§ **What you should do**: Word for word, write out all of the data below.

§ **Raw data**:
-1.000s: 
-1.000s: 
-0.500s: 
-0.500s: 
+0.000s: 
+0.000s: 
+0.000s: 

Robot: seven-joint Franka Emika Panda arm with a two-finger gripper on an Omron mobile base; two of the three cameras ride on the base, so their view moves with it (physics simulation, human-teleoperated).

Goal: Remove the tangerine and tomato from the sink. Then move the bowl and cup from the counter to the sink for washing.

§ **Response box**:
-1.000s: 
-1.000s: 
-0.500s: 
-0.500s: 
+0.000s: 
+0.000s: 
+0.000s: 

Robot: seven-joint Franka Emika Panda arm with a two-finger gripper on an Omron mobile base; two of the three cameras ride on the base, so their view moves with it (physics simulation, human-teleoperated).

Goal: Remove the tangerine and tomato from the sink. Then move the bowl and cup from the counter to the sink for washing.

That completes the response to the exercise.